Depuis des millénaires, des infusions de racines de cannabis sont utilisées en médecine traditionnelle contre l’inflammation et pour soulager les crampes articulaires, par exemple. Ce savoir-faire, qui a voyagé de la Chine antique jusqu’à la Grèce de notre époque, s’est toutefois perdu depuis plusieurs décennies, alors que l’accent se met davantage sur les deux constituantes bien connues de la plante : le tétrahydrocannabinol (THC) et de cannabidiol (CBD). Qu’à cela ne tienne, la chercheuse Nathalie Boucher de l’Université du Québec à Trois-Rivières (UQTR) et son étudiante Valérie Gagné entendent redonner la valeur thérapeutique aux racines de cannabis.

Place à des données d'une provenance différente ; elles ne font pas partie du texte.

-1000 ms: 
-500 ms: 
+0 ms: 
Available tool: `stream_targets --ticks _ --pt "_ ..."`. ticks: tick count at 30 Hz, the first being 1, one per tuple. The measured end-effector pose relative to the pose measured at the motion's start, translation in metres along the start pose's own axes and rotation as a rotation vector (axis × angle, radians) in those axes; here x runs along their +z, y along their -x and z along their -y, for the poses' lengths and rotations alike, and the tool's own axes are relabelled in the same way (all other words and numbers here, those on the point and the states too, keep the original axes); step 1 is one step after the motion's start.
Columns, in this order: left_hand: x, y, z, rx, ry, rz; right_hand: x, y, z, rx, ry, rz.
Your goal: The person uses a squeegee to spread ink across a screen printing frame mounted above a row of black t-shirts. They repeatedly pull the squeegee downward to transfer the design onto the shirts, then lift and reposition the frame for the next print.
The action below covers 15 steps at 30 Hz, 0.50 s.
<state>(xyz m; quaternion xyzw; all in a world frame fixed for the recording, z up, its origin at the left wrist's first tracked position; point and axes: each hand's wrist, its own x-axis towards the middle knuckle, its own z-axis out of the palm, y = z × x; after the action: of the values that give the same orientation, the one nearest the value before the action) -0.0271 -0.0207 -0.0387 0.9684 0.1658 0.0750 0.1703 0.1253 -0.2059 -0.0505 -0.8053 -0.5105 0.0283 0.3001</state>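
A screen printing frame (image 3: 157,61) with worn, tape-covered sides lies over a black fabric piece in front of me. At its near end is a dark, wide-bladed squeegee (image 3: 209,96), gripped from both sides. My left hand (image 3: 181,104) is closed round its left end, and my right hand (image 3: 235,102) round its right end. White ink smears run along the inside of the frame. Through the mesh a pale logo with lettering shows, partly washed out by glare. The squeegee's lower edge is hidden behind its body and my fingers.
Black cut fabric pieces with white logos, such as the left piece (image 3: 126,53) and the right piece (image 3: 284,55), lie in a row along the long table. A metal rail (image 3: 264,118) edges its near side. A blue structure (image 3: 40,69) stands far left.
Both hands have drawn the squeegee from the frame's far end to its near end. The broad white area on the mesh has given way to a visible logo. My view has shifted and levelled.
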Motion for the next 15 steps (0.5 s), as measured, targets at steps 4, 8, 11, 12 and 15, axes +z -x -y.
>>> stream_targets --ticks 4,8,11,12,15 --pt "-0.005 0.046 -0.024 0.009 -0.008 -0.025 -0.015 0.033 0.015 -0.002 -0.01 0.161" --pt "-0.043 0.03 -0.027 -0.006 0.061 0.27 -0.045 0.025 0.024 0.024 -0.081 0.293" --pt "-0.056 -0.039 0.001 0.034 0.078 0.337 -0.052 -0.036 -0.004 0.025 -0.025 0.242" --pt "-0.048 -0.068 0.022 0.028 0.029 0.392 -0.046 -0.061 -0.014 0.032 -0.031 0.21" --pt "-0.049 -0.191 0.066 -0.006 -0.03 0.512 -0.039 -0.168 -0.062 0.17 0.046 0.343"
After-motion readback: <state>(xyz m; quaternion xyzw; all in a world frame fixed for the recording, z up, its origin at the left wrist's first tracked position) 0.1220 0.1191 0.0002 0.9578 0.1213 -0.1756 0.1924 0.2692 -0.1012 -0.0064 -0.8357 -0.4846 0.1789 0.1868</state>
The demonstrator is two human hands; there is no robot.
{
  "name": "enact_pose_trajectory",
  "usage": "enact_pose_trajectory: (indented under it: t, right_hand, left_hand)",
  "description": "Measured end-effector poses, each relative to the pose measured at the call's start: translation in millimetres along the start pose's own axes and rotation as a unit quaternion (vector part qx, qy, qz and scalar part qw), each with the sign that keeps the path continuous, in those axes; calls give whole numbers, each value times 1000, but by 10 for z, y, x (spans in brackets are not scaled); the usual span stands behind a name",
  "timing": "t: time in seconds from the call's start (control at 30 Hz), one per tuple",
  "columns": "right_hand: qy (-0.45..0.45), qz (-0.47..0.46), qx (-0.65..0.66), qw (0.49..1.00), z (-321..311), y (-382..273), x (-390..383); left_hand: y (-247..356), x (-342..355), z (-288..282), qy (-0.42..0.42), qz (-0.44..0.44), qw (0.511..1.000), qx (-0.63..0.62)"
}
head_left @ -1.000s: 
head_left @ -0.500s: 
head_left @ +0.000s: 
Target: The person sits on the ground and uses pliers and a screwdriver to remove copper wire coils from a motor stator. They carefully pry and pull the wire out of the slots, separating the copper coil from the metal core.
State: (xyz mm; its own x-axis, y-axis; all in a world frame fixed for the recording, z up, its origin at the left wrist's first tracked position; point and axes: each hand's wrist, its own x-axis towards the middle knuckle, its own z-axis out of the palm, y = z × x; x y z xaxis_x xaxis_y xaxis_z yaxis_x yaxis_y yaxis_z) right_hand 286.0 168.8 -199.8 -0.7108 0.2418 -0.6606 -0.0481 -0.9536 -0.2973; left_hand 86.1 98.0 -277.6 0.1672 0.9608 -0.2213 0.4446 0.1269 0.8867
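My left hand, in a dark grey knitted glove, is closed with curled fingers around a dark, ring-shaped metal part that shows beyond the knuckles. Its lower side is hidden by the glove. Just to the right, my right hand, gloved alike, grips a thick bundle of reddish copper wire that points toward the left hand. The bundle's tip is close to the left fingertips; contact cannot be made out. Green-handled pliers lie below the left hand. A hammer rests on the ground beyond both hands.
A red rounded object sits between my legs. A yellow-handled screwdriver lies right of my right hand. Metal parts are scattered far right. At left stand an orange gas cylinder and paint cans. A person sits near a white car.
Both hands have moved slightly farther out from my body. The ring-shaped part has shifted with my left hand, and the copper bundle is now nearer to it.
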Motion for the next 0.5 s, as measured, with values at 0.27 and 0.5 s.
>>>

« Les racines ne contiennent pas de THC, principal composé psychoactif du cannabis, et de CBD, alors elles ne sont donc pas considérées comme du cannabis en tant que tel. Les producteurs de cannabis les jettent lorsque le plan est récolté, et dans un objectif de culture sans déchet, les racines pourraient être revalorisées en tant qu’agents anti-inflammatoires ou antioxydants, ce pourquoi elles étaient d’ailleurs utilisées anciennement. Il existe actuellement peu de données dans la littérature scientifique sur le sujet et c’est de là que partent nos recherches, pour combler ce vide », explique Mme Boucher.
De fait, les utilisations traditionnelles des racines de cannabis sont connues depuis des centaines d’années; toutefois, les propriétés thérapeutiques des extraits de racines n’ont jamais été prouvées par des études in vitro.
En plus de diminuer les déchets organiques produits par la culture du cannabis, les racines pourraient alors être utilisées pour la fabrication de produits anti-inflammatoires naturels.
Ainsi, dans les laboratoires de l’UQTR, Nathalie Boucher, chargée de cours et professeure associée au Département de chimie, biochimie et physique, et Valérie Gagné, étudiante au baccalauréat en biochimie – profil cannabis et autres drogues médicinales, procèdent à des analyses chimiques de la racine, qui renferment des molécules bioactives telles que des triterpènes, monoterpènes, alcaloïdes et des stérols. Il s’agit d’effectuer les analyses des activités biologiques, antioxydantes et anti-inflammatoires de ces molécules avec différents extraits (par ex. : huile, éthanol, eau, acide acétique), afin de déterminer lesquels ont les propriétés les plus actives.
« Les tests in vitro nous permettront d’observer comment les cellules inflammées réagissent aux différents extraits. Cela nous permettra de détecter quelles sont les molécules d’intérêt et quelles sont les propriétés médicinales qui en découlent afin de cerner leur potentiel commercial pour une production à grande échelle », affirme Nathalie Boucher.
Les chercheuses s’attarderont aussi à déterminer s’il existe une différence entre les racines cultivées dans l’eau (culture hydroponique) et celles cultivées en sol. Cela permettra de voir si les propriétés bioactives des molécules médicinales diffèrent selon la culture.
Ce projet de recherche sur la caractérisation des propriétés antioxydantes et anti-inflammatoires des extraits de racines de cannabis s’inscrit dans les travaux de la professeure Isabel Desgagné-Penix, qui s’intéresse à l’élucidation des métabolismes des molécules bioactives dans les extraits végétaux afin de les produire en grande quantité dans des microalgues génétiquement transformées.
Le projet sur la caractérisation des propriétés antioxydantes et anti-inflammatoires des racines de cannabis est supporté en partie par la bourse conjointe du Syndicat des chargés de cours de l’UQTR et de la Fondation de l’UQTR (7 500 $), et par une contribution de 2 000 $ de la part de la Chaire de recherche du Canada sur le métabolisme spécialisé végétal de la professeure Isabel Desgagné-Penix. Les racines utilisées dans les travaux de recherche sont un don d’une utilisatrice de cannabis médical et de son producteur désigné par Santé Canada.